For the listing below, print exactly the lines from the line with "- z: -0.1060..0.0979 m" to the line with "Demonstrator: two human", both included, and nothing beyond them.

=-=-=-=-=

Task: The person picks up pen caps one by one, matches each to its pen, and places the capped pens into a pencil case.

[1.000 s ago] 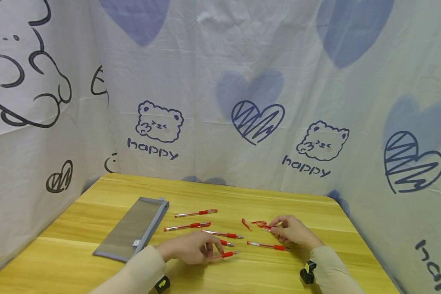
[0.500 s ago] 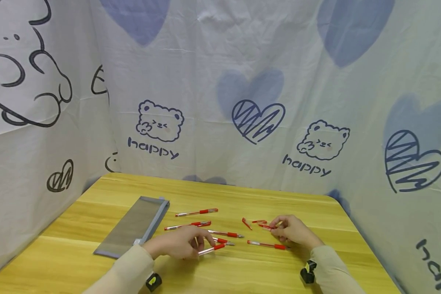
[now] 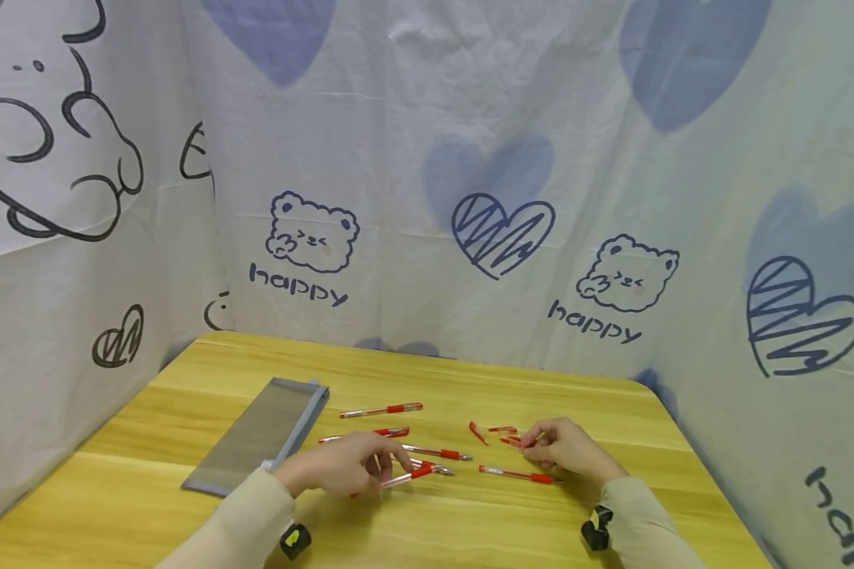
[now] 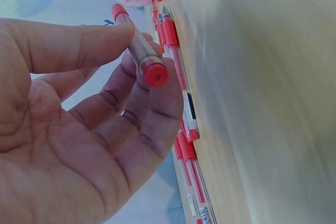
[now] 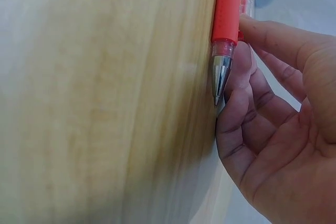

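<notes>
While left hand [image 4: 100, 124] pinches pen [image 4: 139, 45] | between thumb [image 4: 89, 45] and fingers [image 4: 164, 100]

The pens [image 3: 427, 451] have clear barrels, red grips, red ends and red ink inside; the nearest one in the right wrist view has a silver tip [image 5: 221, 74]. In the left wrist view, one clear barrel bears a black mark [image 4: 191, 106]. The small caps [image 3: 478, 433] look red, perhaps partly clear, though blurred. The pouch [image 3: 245, 435] is grey-brown with blue-grey edging. The tabletop [image 3: 541, 525] is yellow with streaky wood grain. The sleeves [image 3: 235, 521] are cream. The hanging cloth [image 3: 398, 103] is whitish, printed with pale blue hearts, dark blue zigzag-filled hearts, bear faces and "happy"; black line drawings fill its left side.
</notes>
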Action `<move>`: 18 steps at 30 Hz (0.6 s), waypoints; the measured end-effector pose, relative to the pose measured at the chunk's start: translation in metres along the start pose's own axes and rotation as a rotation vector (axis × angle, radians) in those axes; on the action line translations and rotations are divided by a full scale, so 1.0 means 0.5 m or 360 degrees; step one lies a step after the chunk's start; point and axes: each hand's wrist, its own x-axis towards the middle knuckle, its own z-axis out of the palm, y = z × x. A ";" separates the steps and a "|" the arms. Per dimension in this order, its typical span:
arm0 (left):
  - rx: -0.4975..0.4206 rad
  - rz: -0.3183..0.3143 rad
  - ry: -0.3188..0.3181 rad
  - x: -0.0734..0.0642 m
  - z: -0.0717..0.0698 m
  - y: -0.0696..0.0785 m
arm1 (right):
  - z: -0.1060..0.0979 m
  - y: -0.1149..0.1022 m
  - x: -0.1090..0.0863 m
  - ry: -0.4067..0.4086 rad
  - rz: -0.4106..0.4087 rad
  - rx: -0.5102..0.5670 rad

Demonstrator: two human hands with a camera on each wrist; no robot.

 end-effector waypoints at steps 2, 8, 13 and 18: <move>-0.0007 0.0004 -0.0001 -0.001 -0.002 0.000 | 0.000 -0.001 -0.001 0.0000 -0.0001 0.0003; -0.0062 0.0020 -0.0005 -0.005 -0.009 -0.006 | 0.004 -0.003 -0.002 0.0018 0.0017 -0.0011; -0.0132 0.0012 -0.0020 -0.006 -0.014 -0.013 | 0.006 -0.003 -0.001 0.0038 0.0018 -0.0040; -0.0120 -0.0008 -0.0020 -0.005 -0.018 -0.012 | 0.007 0.000 -0.001 0.0064 0.0031 -0.0064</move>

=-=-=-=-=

Solution for this problem
  - z: -0.1060..0.0979 m
  - y: -0.1149..0.1022 m
  - x: -0.1090..0.0863 m
  - ry: -0.4067..0.4086 rad
  - rz: -0.4106..0.4087 rad
  - rx: -0.5102..0.5670 rad

Demonstrator: two human hands with a camera on each wrist; no robot.

Nothing remains to be done for this exercise.